The Isle of Wight and South-of-England music scene is ably supported by some excellent blogs and online resources. Perhaps the most interesting for folk musicians are the Folk'n'stuff blog and the Vaguely Sunny website. The Folknstuff blog provides a comprehensive and up-to-date summary of planned musical events - especially, but not only, folk events. Vaguely Sunny is run by Vic King, Pete Turner, and Mike Plumbley. The website may be a little less commonly updated than the FolkNStuff blog, but Vaguely Sunny, with their authoritative but possibly ironic motto "Nothing ever happens on the "Isle of Wight" do a sterling job of promoting folk music on the Island.

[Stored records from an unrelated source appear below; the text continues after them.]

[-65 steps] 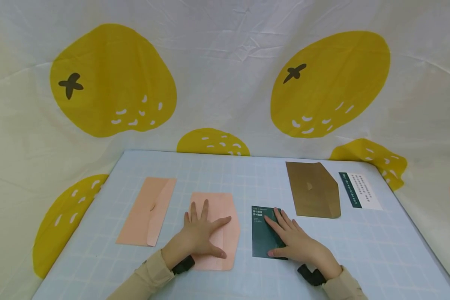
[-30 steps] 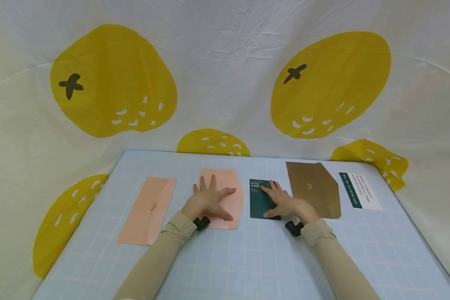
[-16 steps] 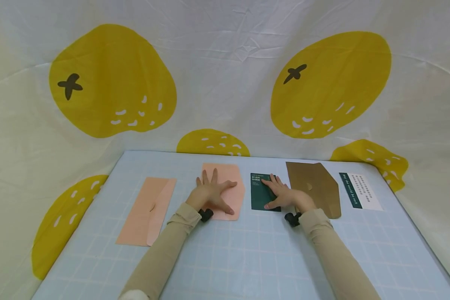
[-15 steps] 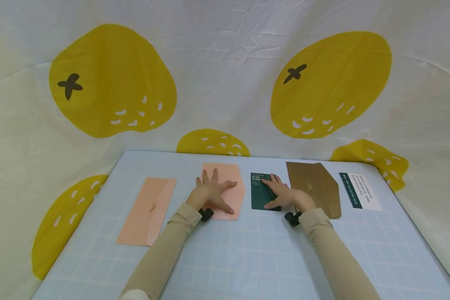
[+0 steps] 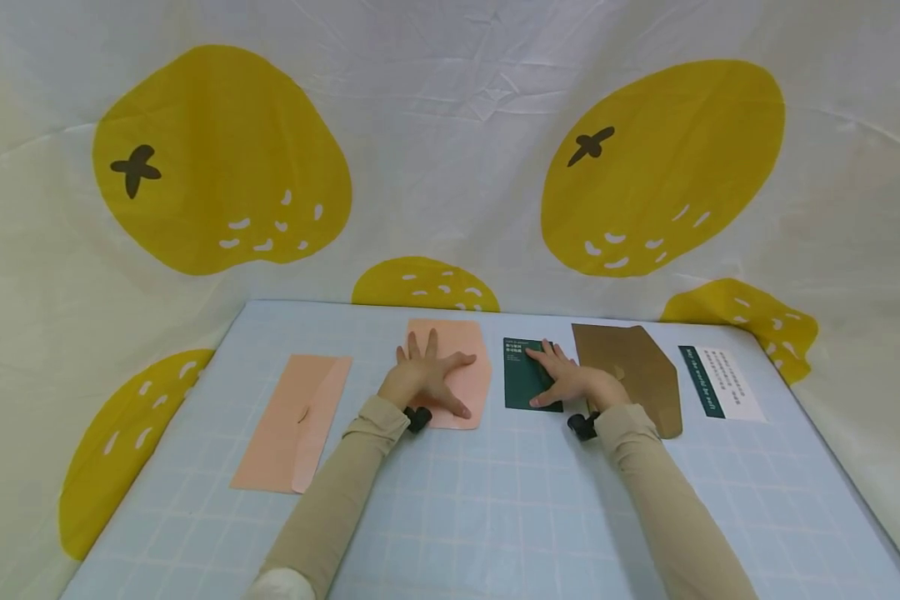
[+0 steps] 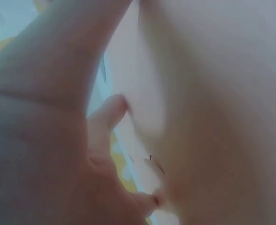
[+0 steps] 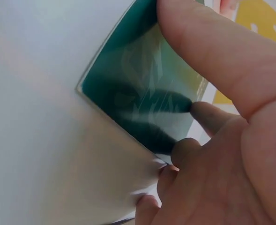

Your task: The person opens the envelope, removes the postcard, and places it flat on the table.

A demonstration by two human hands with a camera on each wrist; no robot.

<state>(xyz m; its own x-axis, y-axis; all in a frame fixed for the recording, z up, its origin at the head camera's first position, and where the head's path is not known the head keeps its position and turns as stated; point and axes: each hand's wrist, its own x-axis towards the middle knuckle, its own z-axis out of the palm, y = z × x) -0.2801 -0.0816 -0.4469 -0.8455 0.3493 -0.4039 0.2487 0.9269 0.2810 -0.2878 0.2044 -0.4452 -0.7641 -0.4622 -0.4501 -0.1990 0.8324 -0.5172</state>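
Observation:
My left hand [image 5: 427, 379] lies with spread fingers on a pink envelope [image 5: 467, 385] near the back middle of the table. In the left wrist view, the thumb and fingers of that hand [image 6: 58, 154] touch the pale paper [image 6: 217, 117], which looks blurred. To the right, the thumb and fingertips of my right hand [image 5: 570, 381] press on a dark green card [image 5: 520, 385] with white print. In the right wrist view, the card [image 7: 119, 98] lies flat and glossy; some fingers of the hand [image 7: 227, 150] reach past its edge. Neither hand grips anything.
A second pink envelope [image 5: 288, 425] lies at the left. Partly behind my right wrist is a brown envelope [image 5: 633, 367], with a white and green printed card [image 5: 723, 383] farther right. The pale blue checked table [image 5: 457, 517] ends at a fruit-patterned curtain [image 5: 450, 167].
Both hands have slid away from me toward the table's back edge. The middle pink envelope and the green card moved along under them, more slowly in the last half second.

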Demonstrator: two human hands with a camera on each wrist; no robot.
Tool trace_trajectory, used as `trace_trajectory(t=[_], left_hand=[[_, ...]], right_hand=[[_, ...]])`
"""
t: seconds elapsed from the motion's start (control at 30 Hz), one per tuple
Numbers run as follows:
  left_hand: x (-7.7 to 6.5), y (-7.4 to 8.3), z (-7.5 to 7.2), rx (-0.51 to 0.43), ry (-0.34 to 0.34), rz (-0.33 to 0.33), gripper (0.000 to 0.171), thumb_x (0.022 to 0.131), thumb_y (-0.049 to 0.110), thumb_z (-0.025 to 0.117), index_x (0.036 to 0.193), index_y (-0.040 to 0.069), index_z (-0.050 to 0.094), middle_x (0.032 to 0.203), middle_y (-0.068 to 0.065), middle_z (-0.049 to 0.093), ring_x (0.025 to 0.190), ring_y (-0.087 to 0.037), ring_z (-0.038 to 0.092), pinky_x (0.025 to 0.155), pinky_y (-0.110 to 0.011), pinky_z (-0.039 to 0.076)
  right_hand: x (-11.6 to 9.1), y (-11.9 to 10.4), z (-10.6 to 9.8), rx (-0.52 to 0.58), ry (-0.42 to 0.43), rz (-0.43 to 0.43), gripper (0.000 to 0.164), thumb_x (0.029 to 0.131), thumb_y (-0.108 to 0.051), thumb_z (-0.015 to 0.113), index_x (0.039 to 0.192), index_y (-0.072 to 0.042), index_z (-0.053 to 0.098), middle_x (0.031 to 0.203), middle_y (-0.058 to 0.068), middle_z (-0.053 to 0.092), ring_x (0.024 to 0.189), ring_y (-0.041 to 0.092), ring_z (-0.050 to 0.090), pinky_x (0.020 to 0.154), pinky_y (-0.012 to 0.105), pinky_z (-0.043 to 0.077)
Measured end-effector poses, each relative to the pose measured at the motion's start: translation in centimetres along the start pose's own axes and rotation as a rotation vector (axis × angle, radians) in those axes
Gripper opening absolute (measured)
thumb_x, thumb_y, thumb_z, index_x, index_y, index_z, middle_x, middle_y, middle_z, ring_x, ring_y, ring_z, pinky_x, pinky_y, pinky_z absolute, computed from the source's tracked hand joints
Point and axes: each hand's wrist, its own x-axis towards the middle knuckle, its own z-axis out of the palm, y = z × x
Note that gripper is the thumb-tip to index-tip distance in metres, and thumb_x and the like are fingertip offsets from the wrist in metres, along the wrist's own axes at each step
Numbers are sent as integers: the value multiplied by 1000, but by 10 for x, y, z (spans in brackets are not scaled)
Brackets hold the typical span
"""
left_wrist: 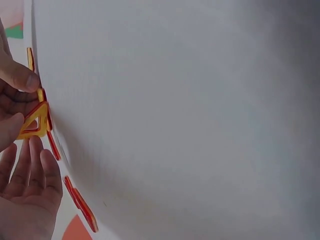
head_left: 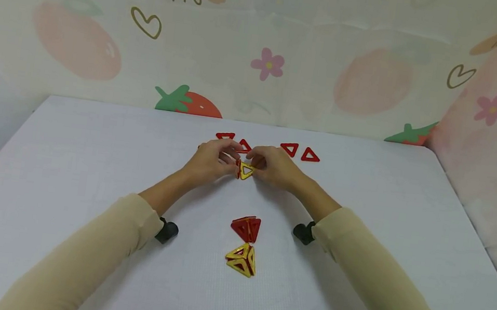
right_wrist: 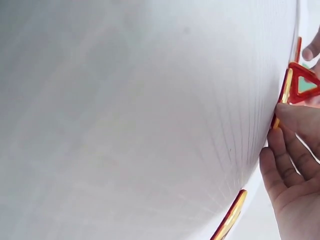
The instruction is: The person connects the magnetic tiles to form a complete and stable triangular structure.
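In the head view, my left hand [head_left: 212,162] and right hand [head_left: 277,168] meet over the table's far half. Between them a yellow triangle tile [head_left: 240,174] with an open centre stands beside a red triangle tile [head_left: 239,163] seen nearly edge-on. In the left wrist view, the left thumb and fingers pinch the red-and-yellow tile [left_wrist: 42,133]. The right thumb and fingers pinch the other tile [right_wrist: 287,89] along its edge, as the right wrist view shows. Both tiles touch or overlap at one side.
Closer to the person, a red pyramid [head_left: 245,228] of triangle tiles stands just behind a yellow pyramid [head_left: 241,260]. Loose red triangles [head_left: 311,155] lie along the back of the white table [head_left: 88,155], two of them right beyond the left hand. A patterned cloth [head_left: 305,79] hangs behind.
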Motion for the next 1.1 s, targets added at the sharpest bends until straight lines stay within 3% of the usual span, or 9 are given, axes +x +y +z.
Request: trace_trajectory(t=[0.23,0.47,0.73,1.1], left_hand=[[0,0,1,-8,-8,-18,39,89,1,72,126,1,60,116,-15,67,103,-27,66,89,-37,55],[0,-4,-2,41,-23,-41,35,88,3,73,122,0,64,118,-14,67,103,-27,66,91,-36,54],[1,-3,-5,79,-59,-58,30,89,3,72,119,0,70,111,-14,70,100,-26,67,91,-37,54],[4,-6,-7,90,-84,-50,36,87,6,76,123,1,69,113,-13,71,99,-26,69,91,-37,54]], right_hand=[[-1,-1,1,-6,0,-20,30,91,-3,69,121,-3,66,107,8,69,100,20,64,93,31,52],[-2,-3,0,2,-6,-20,30,91,-2,69,120,-3,66,107,7,69,101,20,64,94,32,52],[-2,-4,0,11,-13,-27,29,90,-1,69,119,-3,66,104,7,69,98,19,64,92,31,52],[-1,-3,-2,35,-32,-46,29,90,-1,69,120,-2,66,105,8,70,97,19,64,91,30,53]])
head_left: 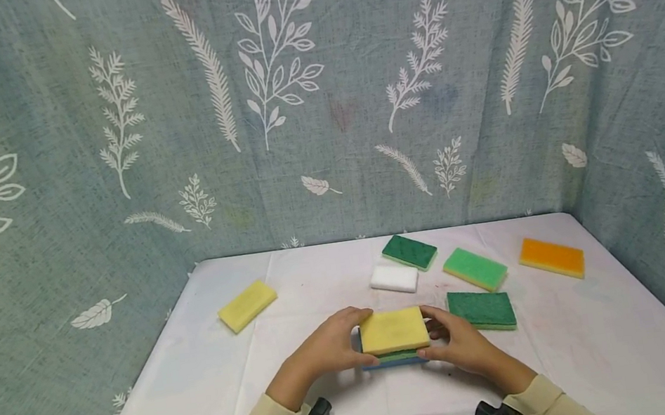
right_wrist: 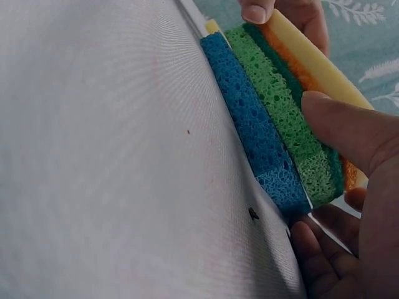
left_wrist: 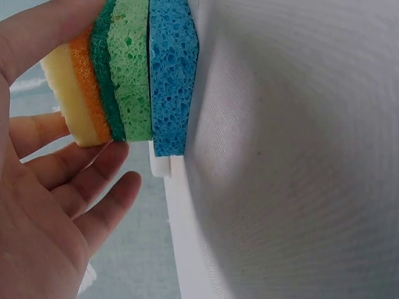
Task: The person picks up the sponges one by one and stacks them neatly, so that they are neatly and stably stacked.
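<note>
At lower centre of the frame, the left hand (head_left: 332,343) and right hand (head_left: 461,343), both partly curled, grip a yellow sponge (head_left: 393,330) by opposite ends; it lies between them, atop a green sponge (left_wrist: 132,81) over a blue sponge (left_wrist: 174,78)

On the table (head_left: 176,414), the sponge stack (head_left: 393,331) stands between the left hand (head_left: 334,345) and the right hand (head_left: 458,340). Back left lies a first sponge (head_left: 248,306). Behind the stack is a second sponge (head_left: 393,278), and just behind this one, toward right, a third sponge (head_left: 410,252). Right of the stack lies a fourth sponge (head_left: 482,310), behind it a fifth sponge (head_left: 475,269), and farthest right a sixth sponge (head_left: 552,258).
</note>
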Action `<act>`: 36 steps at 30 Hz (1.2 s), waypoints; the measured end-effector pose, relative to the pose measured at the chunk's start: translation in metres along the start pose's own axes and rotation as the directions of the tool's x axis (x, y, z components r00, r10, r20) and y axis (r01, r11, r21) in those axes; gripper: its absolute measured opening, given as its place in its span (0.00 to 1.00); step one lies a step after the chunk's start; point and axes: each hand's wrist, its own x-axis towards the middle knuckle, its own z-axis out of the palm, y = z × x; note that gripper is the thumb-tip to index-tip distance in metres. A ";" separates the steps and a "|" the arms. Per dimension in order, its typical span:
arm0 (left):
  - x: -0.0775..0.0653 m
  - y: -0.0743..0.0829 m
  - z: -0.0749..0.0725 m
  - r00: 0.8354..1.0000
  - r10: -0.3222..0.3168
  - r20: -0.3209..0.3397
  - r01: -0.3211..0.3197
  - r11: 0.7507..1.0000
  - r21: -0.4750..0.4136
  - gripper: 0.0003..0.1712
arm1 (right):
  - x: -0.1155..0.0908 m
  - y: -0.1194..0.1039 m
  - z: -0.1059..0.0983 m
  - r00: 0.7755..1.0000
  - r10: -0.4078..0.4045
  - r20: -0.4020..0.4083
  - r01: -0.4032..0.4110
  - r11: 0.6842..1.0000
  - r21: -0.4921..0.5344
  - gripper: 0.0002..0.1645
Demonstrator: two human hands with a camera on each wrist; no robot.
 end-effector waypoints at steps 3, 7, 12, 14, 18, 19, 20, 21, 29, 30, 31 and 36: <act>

Mike Plumbley is also heavily involved in the Ragamuffn.biz website: "Before the pod was cast Ragamuffin has been championing music from below the radar" which champions music taking place in the Hampshire, Dorset and Isle of Wight area. The podcasts on the site are well worth listening to, featuring among others JC and Angelina and Paul Armfield and the Four Good Reasons.
The Isle of Wight is also lucky to host the Quay Arts Centre, which supports a wide range of artistic and musical pursuits. Situated in a converted 19th Century brewery warehouse complex located at the head of the River Medina in the centre of Newport, it is one of the best venues on the Island to see live performances. During much of the year it hosts monthly, Acoustic Original Nights which bring together some of the best singer-songwriters from the south of England and beyond.
And not all old bands have faded away, at least not for good. Mark King of Level 42 can still be found from time to time on the Island, and nearby, exercising his own distinctive and enthusiastic slap-bass style.
Overall, then, the Isle of Wight provides a great musical location. But, ultimately, one fact of life cannot be avoided. The island is small (a little more than 100,000 people), and is cut off from the mainland by what is a very expensive stretch of water to travel over. In order to make a major success of themselves all performers, from long before the era of Level 42, have ultimately had to base themselves on the mainland.